While a smaller share of vulnerable workers live in the outer suburbs, these communities are home to more people that work in low-wage, part-time vulnerable employment. The report found 66.7 per cent of low and very low-income vulnerable workers live in the outer suburbs compared to 47% in the inner suburbs and 60.5 per cent of vulnerable workers live in outer areas work part-time.

“The economic burden of Covid-19 restrictions falls hardest on service workers, particularly those who manage to live in the high cost, jobs-rich inner suburbs,” Professor Carl Grodach from the Faculty of Art, Design and Architecture said.

“The most vulnerable employment areas contain large shares of service-based employment and lack a diverse employment base. The most resilient places are those that contain a more diversified industrial employment mix and do not rely on any single industrial sector,”

“Cities need to focus on building a more resilient and diverse job mix and reduce the dependence on a service-driven economy.

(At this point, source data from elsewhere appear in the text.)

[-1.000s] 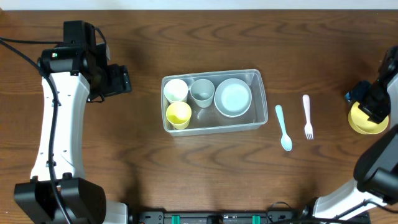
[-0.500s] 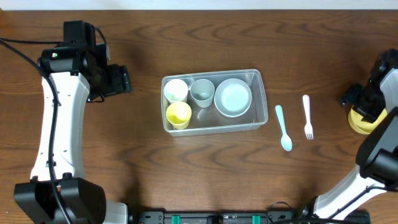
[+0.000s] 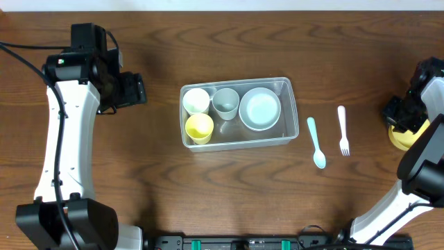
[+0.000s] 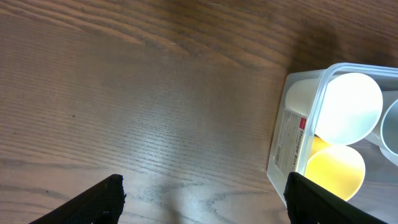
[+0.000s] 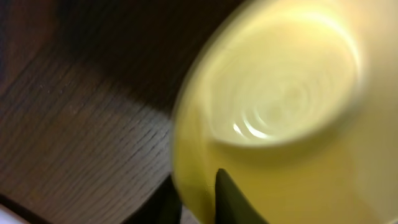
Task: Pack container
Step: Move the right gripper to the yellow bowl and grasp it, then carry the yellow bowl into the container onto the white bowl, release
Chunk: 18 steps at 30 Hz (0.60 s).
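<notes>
The container (image 3: 236, 143) is a clear tub at the table's middle. It holds a white cup (image 3: 196, 100), a grey cup (image 3: 225, 103), a yellow cup (image 3: 199, 127) and a white bowl (image 3: 260, 108). At the far right edge my right gripper (image 3: 402, 115) is shut on the rim of a yellow bowl (image 3: 406, 137). In the right wrist view one finger (image 5: 229, 198) is inside the bowl (image 5: 280, 81) and the other outside, with the gripper (image 5: 196, 188) pinching the wall. My left gripper (image 4: 205, 200) hangs open over bare wood left of the container (image 4: 289, 140).
A light blue spoon (image 3: 316, 144) and a pink fork (image 3: 342, 130) lie side by side between the container and the yellow bowl. The left arm (image 3: 66, 132) stands along the left side of the table.
The right gripper has shifted slightly left at the yellow bowl and closed its jaws on the rim. The left arm and the container's contents have not moved.
</notes>
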Available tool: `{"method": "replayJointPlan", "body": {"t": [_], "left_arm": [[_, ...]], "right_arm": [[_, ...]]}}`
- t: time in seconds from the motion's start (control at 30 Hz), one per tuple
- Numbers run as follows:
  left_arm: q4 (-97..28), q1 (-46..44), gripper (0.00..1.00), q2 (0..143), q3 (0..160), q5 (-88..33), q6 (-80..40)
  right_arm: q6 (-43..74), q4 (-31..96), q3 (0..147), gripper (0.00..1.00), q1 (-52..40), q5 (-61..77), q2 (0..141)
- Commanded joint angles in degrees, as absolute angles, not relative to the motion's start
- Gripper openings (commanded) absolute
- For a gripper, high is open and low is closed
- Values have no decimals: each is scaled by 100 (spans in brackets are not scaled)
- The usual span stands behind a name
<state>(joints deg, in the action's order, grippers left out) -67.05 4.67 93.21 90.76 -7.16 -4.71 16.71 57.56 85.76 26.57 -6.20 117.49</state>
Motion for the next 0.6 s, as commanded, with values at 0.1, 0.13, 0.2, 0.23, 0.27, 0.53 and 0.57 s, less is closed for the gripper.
{"method": "replayJointPlan", "body": {"t": [0.1,0.13,0.2,0.23,0.27,0.53,0.57], "left_arm": [[-6724,480,83,9216,9048,-709,-523],[-6722,480,83,9216,9048,-709,-523],[-6722,480,83,9216,9048,-709,-523],[-6722,480,83,9216,9048,-709,-523],[-6724,480,83,9216,9048,-709,-523],[-6722,482,82,9216,9048,-709,-523],[-6722,480,83,9216,9048,-707,-521]], "right_arm": [[1662,5736,8580,1,2694,-591,11771],[1662,5736,8580,1,2694,-591,11771],[1664,5739,8580,1,2694,-589,11771],[1662,5739,8580,1,2694,-574,11771],[1664,5739,8580,1,2694,-541,11771],[1098,5841,8779,1,2399,670,11445],[989,5850,8840,1,2296,810,11299]]}}
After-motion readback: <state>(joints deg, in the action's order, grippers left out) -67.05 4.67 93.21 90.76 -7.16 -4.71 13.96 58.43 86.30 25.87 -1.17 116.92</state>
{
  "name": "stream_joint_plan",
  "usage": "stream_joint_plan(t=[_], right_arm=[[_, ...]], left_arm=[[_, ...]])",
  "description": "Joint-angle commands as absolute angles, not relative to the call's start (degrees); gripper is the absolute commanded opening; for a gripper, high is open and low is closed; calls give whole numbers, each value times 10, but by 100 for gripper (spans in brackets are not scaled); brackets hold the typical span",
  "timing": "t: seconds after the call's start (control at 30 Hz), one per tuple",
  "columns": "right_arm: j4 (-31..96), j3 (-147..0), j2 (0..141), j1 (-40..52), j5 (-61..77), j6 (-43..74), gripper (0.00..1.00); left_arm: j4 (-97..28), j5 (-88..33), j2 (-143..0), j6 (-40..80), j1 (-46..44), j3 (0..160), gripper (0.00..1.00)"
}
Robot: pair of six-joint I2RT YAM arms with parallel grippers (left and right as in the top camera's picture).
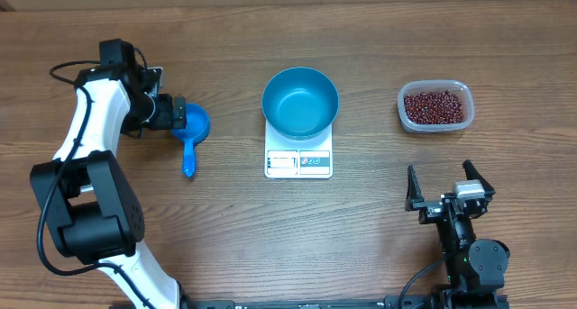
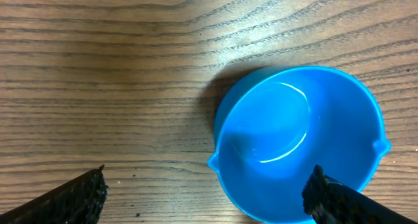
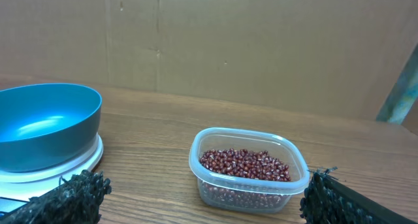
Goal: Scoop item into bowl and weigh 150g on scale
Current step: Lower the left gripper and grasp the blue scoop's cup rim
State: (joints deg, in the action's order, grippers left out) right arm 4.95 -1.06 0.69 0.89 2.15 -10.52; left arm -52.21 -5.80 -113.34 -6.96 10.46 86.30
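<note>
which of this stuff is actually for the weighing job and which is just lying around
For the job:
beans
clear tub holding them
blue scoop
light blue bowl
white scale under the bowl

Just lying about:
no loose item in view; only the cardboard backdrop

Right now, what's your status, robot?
Both open: left gripper at scoop, right gripper empty. Empty bowl on scale; beans in tub. Nothing blocking.

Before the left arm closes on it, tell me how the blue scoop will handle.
The scoop looks like thin, glossy moulded plastic: probably light, stiff and somewhat slippery in the grip. Sitting low on the smooth wooden table, it would likely skid or pivot when pushed, not tip.
</note>
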Motion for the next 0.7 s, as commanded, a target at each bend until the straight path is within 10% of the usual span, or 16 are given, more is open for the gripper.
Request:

“This can be accomplished through renewed attention to industrial land and mixed-use employment areas as well as investing in workforce programs linked to educational recovery. There is also benefit in supporting essential community infrastructure and employment hubs in the outer suburbs.”

Key recommendations

The report made the following recommendations, to support more equitable and resilient communities  and address the lack of place-based economic diversity:

  • Preserve existing inner and middle suburban industrial land, which plays a significant role in small enterprise start-up, firm expansion, and job creation. Inner and middle industrial districts provide a mix of flexible industrial buildings, allowing businesses to grow and add quality jobs in place.
  • Develop mixed-use employment areas that incorporate light industrial production. Examples include the Commercial 3 Zone in Melbourne
  • Rethink the business mix in service-based retail areas and employment communities. Retail vacancy rates were growing prior to the pandemic and may accelerate as on-line retail grows.
  • Build community infrastructure and employment hubs in the outer suburbs.
  • Support the interdependence between manufacturing and creative industries. Inner city areas are overly focused cultural consumption resulting in low-road employment opportunities.
  • Invest in workforce skills building programs tied to educational recovery in key areas like “essential manufacturing” (medical supplies, recycling, food) and communications technologies.